--- WORK TASK ---
Nothing in the data should be left out, so repeat it all exactly.

:: DATASET SECTION

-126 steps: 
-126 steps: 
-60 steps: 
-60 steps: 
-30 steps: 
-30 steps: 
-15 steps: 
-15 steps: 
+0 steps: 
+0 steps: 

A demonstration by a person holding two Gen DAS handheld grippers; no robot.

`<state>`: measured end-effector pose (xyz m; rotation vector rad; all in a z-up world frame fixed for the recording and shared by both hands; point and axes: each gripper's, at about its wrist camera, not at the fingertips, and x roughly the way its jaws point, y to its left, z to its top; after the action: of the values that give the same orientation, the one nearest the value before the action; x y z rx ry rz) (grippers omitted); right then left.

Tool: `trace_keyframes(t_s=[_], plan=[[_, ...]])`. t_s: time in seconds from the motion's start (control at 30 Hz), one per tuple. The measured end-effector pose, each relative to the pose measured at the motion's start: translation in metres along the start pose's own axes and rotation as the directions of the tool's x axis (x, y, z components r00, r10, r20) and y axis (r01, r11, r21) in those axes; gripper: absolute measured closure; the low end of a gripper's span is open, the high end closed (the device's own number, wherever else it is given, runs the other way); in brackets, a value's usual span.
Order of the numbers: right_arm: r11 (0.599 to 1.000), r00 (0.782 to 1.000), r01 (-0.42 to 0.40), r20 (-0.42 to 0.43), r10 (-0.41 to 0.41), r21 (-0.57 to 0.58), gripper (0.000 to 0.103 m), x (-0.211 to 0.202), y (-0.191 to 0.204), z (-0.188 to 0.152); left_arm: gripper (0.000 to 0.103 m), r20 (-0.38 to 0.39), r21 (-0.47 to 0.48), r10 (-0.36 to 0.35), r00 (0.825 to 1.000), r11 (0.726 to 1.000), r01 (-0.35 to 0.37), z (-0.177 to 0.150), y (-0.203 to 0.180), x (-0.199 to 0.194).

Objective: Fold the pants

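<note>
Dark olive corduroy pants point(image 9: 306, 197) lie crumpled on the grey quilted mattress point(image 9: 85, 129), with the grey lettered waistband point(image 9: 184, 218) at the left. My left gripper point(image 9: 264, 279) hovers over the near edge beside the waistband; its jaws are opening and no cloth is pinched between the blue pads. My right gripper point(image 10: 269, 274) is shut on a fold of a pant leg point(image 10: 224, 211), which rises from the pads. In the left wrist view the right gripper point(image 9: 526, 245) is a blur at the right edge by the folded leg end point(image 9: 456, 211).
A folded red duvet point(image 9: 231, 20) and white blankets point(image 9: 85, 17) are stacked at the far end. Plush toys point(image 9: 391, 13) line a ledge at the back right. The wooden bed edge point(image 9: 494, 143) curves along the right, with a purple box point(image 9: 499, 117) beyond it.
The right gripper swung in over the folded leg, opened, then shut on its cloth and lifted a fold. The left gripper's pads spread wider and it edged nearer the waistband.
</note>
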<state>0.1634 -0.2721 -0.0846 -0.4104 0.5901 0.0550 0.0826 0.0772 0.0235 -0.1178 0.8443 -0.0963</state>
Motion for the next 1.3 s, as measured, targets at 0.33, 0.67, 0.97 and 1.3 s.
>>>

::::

--- RESULT OF THIS EXERCISE ---
-126 steps: 
-126 steps: 
-60 steps: 
-60 steps: 
-30 steps: 
-30 steps: 
-15 steps: 
-15 steps: 
+0 steps: 
+0 steps: 

A demonstration by a person holding two Gen DAS handheld grippers; no robot.

`<state>`: measured end-effector pose (xyz m; rotation vector rad; all in a z-up world frame fixed for the recording and shared by both hands; point and axes: each gripper's, at about its wrist camera, not at the fingertips, and x roughly the way its jaws point, y to its left, z to its top; after the action: of the values that give the same orientation, the one nearest the value before the action; x y z rx ry rz) (grippers omitted); right then left.

Tool: `trace_keyframes(t_s=[_], plan=[[_, ...]])`. t_s: time in seconds from the motion's start (control at 30 Hz), one per tuple. The measured end-effector pose, each relative to the pose measured at the motion's start: translation in metres along the start pose's own axes and rotation as the directions of the tool's x axis (x, y, z components r00, r10, r20) and y axis (r01, r11, r21) in those axes; gripper: absolute measured closure; the low end of a gripper's span is open, the high end closed (the device's own number, wherever else it is given, runs the other way); in brackets, a value's usual span.
Order of the numbers: right_arm: r11 (0.599 to 1.000), r00 (0.782 to 1.000), r01 (-0.42 to 0.40), r20 (-0.42 to 0.43), r10 (-0.41 to 0.41), r21 (-0.57 to 0.58), gripper (0.000 to 0.103 m), x (-0.211 to 0.202), y (-0.191 to 0.204), z (-0.188 to 0.152); left_arm: gripper (0.000 to 0.103 m), r20 (-0.38 to 0.39), r21 (-0.47 to 0.48), r10 (-0.36 to 0.35), r00 (0.825 to 1.000), r11 (0.726 to 1.000), r01 (-0.35 to 0.37), z (-0.177 to 0.150), y (-0.203 to 0.180), x (-0.199 to 0.194).

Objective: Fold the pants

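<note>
Dark olive corduroy pants point(image 9: 306, 197) lie crumpled on the grey quilted mattress point(image 9: 85, 129), with the grey lettered waistband point(image 9: 184, 218) at the left. My left gripper point(image 9: 264, 279) hovers over the near edge beside the waistband; its jaws are opening and no cloth is pinched between the blue pads. My right gripper point(image 10: 269, 274) is shut on a fold of a pant leg point(image 10: 224, 211), which rises from the pads. In the left wrist view the right gripper point(image 9: 526, 245) is a blur at the right edge by the folded leg end point(image 9: 456, 211).
A folded red duvet point(image 9: 231, 20) and white blankets point(image 9: 85, 17) are stacked at the far end. Plush toys point(image 9: 391, 13) line a ledge at the back right. The wooden bed edge point(image 9: 494, 143) curves along the right, with a purple box point(image 9: 499, 117) beyond it.
The right gripper swung in over the folded leg, opened, then shut on its cloth and lifted a fold. The left gripper's pads spread wider and it edged nearer the waistband.
</note>
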<state>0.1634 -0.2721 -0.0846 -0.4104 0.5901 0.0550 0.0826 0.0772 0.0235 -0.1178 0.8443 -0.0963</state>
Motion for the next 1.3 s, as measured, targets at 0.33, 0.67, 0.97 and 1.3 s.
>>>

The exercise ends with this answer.